WORK REQUEST: For the listing below, report all lines that hold the word "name".
--
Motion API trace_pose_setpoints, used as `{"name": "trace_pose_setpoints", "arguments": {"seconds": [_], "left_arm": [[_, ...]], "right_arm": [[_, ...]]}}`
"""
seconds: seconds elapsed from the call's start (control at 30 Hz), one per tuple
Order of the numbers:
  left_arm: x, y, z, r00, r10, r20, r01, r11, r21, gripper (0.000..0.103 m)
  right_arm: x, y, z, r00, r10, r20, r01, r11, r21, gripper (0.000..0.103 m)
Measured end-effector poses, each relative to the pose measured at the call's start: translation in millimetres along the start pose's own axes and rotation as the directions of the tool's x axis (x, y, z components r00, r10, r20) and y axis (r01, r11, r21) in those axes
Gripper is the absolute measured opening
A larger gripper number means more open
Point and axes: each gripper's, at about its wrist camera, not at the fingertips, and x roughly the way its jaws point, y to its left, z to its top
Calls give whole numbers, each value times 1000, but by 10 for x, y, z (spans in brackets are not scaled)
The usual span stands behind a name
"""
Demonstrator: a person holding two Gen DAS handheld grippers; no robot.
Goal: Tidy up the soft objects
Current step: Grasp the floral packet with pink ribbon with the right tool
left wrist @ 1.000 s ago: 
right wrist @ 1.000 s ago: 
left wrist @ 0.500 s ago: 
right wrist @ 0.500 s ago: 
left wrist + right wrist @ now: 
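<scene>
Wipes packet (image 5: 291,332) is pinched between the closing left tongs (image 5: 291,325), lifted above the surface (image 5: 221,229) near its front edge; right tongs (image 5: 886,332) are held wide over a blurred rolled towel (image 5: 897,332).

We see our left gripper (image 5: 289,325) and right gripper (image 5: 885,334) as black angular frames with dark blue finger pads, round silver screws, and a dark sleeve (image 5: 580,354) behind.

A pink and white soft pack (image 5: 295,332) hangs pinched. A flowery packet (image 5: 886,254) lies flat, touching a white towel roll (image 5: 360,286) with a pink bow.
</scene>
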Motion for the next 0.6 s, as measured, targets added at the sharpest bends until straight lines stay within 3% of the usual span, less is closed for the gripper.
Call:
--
REPLY:
Motion API trace_pose_setpoints, used as `{"name": "trace_pose_setpoints", "arguments": {"seconds": [_], "left_arm": [[_, ...]], "right_arm": [[_, ...]]}}`
The usual span stands behind a name

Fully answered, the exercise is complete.